3. Corporate earnings have been strong

US corporate earnings have remained remarkably strong in 2025, defying earlier expectations of a slowdown. Across multiple quarters, more than 80% of S&P 500 companies beat both earnings and revenue forecasts, with year-over-year growth exceeding 11%.3 The Japanese have even more to be thankful for — earnings growth this year has been even stronger.4

4. Innovation is driving growth

It may sound counterintuitive, but we’re thankful for increased defense spending in Europe. Bear with us. Greater defense investment tends to have a positive multiplier effect on economic activity and can spur innovation, like how the US military-industrial complex has historically driven technological advancements. At the same time, the artificial intelligence (AI) sector is innovating at an extraordinary pace, and the significant spending on data centers in the US is another positive driver of growth.

5. Inflation expectations are contained

Despite concerns over tariffs and questions about Fed independence, US inflation expectations remain well-anchored near the Fed’s target.5 This stability provides the Fed with cover to begin lowering interest rates in 2026 if warranted.

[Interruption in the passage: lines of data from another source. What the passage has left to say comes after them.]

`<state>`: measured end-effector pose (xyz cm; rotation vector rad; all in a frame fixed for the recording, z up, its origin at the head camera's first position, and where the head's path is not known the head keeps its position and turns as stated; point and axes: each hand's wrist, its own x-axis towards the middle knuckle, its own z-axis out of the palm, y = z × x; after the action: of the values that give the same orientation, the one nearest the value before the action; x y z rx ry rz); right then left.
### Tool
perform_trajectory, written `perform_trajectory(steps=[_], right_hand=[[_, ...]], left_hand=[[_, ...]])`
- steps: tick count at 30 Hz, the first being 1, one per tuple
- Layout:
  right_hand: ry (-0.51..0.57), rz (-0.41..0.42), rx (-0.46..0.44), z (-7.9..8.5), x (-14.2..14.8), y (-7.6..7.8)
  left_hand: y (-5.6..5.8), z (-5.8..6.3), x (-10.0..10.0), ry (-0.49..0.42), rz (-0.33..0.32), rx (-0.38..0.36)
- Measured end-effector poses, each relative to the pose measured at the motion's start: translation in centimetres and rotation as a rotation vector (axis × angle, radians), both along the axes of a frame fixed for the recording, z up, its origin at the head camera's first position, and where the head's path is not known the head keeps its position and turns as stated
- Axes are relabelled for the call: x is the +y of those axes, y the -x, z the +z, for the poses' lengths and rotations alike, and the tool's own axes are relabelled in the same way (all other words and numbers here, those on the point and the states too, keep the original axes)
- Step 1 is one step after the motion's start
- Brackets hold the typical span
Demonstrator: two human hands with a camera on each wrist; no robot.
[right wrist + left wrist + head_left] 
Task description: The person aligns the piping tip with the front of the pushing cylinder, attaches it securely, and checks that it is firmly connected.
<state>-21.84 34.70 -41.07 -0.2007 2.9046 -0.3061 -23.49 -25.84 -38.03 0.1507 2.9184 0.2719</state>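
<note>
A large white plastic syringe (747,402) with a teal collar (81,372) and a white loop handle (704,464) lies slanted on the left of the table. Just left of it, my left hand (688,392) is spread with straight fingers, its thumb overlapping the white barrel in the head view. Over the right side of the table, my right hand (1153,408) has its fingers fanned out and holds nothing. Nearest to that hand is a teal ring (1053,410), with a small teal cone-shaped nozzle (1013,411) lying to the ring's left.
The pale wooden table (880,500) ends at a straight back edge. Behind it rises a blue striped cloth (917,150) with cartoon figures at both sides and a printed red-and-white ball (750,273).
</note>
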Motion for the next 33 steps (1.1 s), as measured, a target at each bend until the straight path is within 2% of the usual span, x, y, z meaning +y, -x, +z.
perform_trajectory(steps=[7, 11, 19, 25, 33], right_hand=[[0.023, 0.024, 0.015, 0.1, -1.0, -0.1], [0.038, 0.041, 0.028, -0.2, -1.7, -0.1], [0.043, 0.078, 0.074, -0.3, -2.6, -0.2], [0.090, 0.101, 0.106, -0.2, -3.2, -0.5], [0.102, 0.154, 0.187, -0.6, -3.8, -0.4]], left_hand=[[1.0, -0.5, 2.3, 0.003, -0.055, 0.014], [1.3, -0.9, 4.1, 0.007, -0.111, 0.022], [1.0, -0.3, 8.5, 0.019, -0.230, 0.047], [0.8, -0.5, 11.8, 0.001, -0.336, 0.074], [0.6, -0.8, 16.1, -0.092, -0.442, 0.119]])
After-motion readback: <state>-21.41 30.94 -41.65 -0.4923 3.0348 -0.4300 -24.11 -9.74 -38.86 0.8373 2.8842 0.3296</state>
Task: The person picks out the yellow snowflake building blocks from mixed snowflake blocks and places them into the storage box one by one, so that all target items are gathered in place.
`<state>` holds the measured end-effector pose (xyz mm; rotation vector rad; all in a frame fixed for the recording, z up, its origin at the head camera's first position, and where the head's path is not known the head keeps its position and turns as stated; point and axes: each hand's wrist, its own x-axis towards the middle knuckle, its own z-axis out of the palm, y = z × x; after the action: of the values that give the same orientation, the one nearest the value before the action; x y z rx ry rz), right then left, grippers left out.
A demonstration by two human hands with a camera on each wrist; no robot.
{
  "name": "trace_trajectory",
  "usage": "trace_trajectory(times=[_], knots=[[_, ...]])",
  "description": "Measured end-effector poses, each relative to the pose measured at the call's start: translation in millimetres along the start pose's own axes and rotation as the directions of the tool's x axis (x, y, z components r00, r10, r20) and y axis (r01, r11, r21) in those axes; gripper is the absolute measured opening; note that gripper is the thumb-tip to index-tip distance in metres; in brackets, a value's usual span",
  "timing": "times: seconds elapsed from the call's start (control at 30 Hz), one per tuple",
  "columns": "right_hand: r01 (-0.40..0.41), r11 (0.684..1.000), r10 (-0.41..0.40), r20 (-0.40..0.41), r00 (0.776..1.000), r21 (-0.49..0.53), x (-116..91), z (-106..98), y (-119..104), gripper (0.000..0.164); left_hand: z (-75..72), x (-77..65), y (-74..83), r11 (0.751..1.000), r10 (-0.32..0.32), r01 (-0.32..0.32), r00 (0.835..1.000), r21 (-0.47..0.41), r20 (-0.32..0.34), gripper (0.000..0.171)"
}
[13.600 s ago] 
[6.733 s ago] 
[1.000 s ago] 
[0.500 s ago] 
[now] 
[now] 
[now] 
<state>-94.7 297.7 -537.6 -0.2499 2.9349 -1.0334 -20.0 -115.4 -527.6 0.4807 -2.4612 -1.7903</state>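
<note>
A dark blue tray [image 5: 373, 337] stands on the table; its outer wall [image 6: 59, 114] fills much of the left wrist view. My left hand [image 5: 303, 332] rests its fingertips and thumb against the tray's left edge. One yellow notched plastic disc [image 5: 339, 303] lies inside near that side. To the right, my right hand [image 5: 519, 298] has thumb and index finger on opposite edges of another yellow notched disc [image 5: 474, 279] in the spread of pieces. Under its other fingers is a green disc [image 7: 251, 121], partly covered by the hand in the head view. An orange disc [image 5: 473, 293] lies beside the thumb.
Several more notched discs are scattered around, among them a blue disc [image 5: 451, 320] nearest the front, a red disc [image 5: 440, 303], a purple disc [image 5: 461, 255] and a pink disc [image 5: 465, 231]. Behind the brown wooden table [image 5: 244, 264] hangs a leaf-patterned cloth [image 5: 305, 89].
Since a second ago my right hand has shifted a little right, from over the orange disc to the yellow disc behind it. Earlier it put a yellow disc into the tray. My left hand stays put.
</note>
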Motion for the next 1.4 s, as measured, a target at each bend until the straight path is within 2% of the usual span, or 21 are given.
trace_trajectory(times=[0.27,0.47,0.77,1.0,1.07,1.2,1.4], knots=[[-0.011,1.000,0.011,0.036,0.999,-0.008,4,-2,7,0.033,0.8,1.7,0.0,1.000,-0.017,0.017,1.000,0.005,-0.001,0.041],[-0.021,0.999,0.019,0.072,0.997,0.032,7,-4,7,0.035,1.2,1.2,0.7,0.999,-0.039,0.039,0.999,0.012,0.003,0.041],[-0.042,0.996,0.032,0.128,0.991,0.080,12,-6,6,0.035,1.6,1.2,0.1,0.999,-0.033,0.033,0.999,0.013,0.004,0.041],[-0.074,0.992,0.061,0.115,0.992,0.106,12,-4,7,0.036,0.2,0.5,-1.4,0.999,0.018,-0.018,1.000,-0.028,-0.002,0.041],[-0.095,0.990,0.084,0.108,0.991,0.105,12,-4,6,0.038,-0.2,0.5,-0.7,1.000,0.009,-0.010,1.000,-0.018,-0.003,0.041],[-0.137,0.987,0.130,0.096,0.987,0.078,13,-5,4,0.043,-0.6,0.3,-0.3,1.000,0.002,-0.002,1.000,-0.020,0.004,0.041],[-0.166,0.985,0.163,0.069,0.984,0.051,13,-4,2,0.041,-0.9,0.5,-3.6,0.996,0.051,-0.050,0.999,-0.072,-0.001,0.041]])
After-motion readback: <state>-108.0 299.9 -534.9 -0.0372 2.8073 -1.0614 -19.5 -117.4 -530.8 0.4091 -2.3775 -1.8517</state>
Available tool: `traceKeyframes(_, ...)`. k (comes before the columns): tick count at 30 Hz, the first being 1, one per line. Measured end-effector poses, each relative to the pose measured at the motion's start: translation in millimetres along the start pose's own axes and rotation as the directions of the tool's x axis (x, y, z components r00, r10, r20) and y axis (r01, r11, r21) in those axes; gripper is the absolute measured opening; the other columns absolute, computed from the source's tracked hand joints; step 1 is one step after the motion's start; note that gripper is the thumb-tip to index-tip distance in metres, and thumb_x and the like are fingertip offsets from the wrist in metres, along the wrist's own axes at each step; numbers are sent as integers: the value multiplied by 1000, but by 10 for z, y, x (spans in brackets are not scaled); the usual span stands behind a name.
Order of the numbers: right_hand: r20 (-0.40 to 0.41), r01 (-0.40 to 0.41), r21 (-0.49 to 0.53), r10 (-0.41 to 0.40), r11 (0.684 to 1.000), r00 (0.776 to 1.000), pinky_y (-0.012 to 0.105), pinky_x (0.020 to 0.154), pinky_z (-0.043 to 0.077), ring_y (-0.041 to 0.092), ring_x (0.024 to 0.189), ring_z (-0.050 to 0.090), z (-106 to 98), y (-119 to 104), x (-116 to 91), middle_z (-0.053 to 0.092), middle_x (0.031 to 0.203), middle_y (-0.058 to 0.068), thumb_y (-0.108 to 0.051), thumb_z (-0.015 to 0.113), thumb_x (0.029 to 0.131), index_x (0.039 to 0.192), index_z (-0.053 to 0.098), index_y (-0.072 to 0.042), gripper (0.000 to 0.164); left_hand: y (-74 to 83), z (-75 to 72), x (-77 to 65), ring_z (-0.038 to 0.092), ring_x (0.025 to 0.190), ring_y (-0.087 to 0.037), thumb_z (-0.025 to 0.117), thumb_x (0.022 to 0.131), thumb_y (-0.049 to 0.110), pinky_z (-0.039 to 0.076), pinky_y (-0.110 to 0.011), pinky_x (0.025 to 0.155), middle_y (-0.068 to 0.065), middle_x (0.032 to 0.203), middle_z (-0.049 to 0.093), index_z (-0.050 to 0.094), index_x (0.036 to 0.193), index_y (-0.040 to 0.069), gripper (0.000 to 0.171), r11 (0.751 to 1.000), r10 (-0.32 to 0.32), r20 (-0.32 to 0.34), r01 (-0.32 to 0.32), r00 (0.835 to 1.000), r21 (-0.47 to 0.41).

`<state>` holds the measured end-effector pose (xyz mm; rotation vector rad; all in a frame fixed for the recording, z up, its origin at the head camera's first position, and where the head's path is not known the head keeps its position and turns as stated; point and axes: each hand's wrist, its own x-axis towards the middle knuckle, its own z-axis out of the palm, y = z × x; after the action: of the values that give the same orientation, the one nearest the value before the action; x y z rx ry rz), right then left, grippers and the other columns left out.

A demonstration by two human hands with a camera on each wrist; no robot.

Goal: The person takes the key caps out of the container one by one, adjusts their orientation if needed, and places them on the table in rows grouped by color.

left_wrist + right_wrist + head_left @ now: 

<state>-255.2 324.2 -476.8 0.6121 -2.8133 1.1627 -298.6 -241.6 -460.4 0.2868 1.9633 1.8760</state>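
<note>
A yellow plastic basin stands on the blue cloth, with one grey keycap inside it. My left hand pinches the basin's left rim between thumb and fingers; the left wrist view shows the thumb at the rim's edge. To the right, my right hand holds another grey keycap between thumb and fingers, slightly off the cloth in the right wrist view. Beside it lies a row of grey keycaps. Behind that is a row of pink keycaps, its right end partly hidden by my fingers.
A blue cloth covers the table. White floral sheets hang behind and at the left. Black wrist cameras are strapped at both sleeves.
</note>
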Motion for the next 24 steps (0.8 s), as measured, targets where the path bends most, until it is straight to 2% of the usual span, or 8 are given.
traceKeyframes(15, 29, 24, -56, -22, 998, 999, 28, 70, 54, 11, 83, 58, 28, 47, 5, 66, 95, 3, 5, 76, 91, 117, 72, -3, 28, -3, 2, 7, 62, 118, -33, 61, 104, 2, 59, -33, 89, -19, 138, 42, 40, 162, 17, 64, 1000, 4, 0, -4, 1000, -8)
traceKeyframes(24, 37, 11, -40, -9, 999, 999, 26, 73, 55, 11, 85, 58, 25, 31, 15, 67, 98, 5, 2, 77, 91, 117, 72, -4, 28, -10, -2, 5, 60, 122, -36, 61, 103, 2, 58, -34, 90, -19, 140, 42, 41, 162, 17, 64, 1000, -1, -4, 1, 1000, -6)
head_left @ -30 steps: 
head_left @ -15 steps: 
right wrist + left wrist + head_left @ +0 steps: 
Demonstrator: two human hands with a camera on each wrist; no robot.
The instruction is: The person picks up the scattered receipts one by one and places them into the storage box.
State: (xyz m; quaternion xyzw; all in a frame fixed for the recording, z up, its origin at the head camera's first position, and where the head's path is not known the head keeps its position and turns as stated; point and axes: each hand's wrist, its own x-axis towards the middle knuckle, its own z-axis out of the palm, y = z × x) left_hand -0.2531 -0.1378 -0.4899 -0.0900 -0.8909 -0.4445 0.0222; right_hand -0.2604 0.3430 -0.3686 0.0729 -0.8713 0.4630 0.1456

6. Monetary policy has been easing

The Fed resumed its rate-cutting cycle in 2025. The path of its interest rate cuts remains uncertain, but with inflation expectations contained6 and payroll growth moderating,7 we anticipate additional rate reductions in 2026. Lower policy rates combined with potentially improving growth are conditions that stocks will likely welcome.

7. Fiscal stimulus is growing in key regions

Germany and Japan are leading efforts to expand fiscal policy in the year ahead. For Germany, this represents a notable shift from its traditional stance, and we expect it will support domestic demand and encourage private-sector capital investment. Meanwhile, Japan’s new Prime Minister, Sanae Takaichi, recently announced a 21.3 trillion yen ($135.5 billion) fiscal stimulus package.8 While bondholders may be less enthusiastic about this development, stock investors are likely to welcome the news.

8. Valuations aren’t excessive in most instances

While concerns about stock valuations often focus on the S&P 500, they don’t reflect the broader opportunity set. US mid- and small-cap stocks, value segments, and non-US markets have been trading at more attractive levels,9 offering investors a chance to build portfolios with better valuation profiles. This diversification can help position investors for long-term growth potential while mitigating concentration risk.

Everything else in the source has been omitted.